J’ose à peine le dire tellement c’est bas.
La pute…
La pute dont Alonzo Alonzi est l’habitué fervent n’est autre que la chaste Hildegarde Von Mammel.
T’aimes ?
CHAPITRE DOUZE
DANS LEQUEL
ÇA DEVIENT CATASTROPHIQUE
Elle ne m’a pas pris garde, dans la foulée de notre venue. Ce qui me frappe, c’est son air résigné, cet air de profond ennui qu’ont à peu près toutes les prostituées. Un confus désir de se trouver ailleurs sans avoir la force de s’y rendre. Elle se loue à un tarif donné. Et c’est pas marrant, ni frivole, ni rien d’autre que vaguement écœurant. Faut subir en essayant de n’y pas penser. Les mecs viennent se déverser à la décharge publique. Elle leur facilite la manœuvre. Ils l’appellent « mon amour » en coïtant, elle répond « oui, oui, c’est ça, » d’une voix morne. Pas les contrarier. Pas leur couper l’envol. Plus vite ils accèdent au panard, plus rapidement ils cliquent leurs claques.
— Dis donc, t’as touché le gros lot de la loterie ? elle s’informe, pour te permettre des fantaisies pareilles, gros polisson.
Je l’écoute, la regarde. Se peut-il ? Cette nana si pure du matin, assise au bord de mon lit. Et son souffle ensuite contre mon cou. Elle m’a remercié de ne pas l’avoir culbutée.

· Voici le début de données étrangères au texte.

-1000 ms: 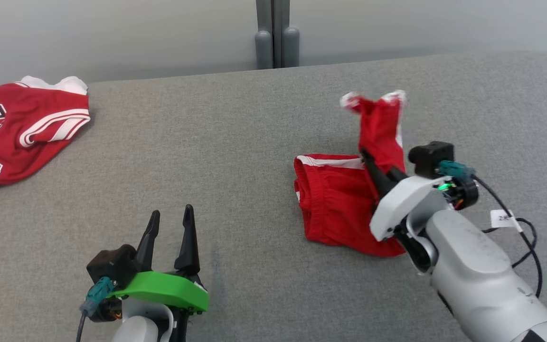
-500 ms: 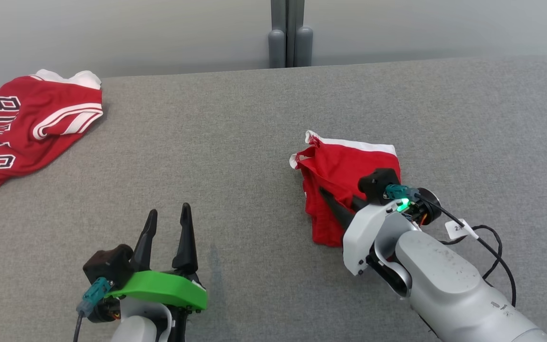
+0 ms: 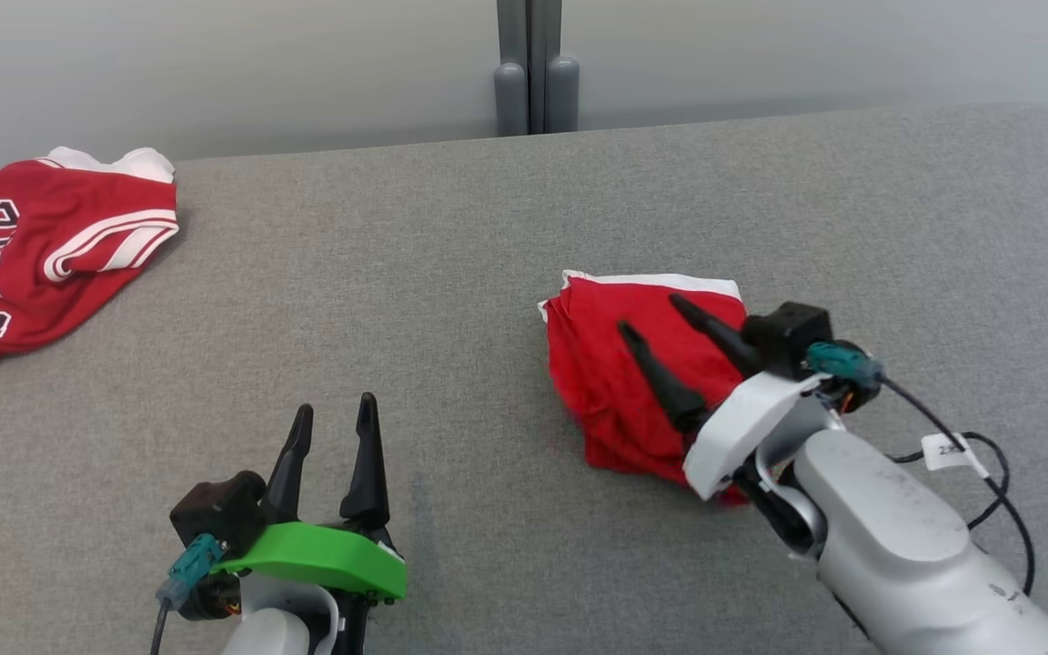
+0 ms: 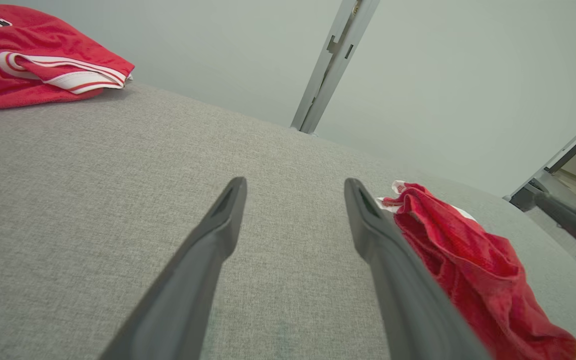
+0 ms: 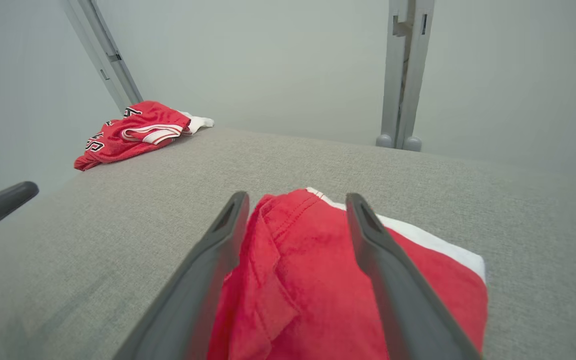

Sincère ? Ça correspondait à quoi ?
Le gros Alonzo hoche la tête et froisse des billets dans la poche de son pantalon, douce musique. Il les chauffe près de ses testicules. La prime de l’autre jour. Il l’use pour son bonheur intime. Son droit. Un célibataire, faut qu’il se consacre à son plaisir. Il n’a que lui à aimer, à choyer. Il accomplit un devoir en se chouchoutant. Il se penche sur les autres en se penchant sur lui-même.
— Oui, dit-il, j’ai palpé le gros lot.
— Et où as-tu pêché cette fille ? demande Hildegarde en se tournant vers moi.
Elle demeure indécise, troublée. Probablement par les vêtements qu’elle reconnaît. Les bonnes femmes, elles ont l’œil question chiftir. Pas une guenille, un colifichet qui échappe à leur esprit d’observation.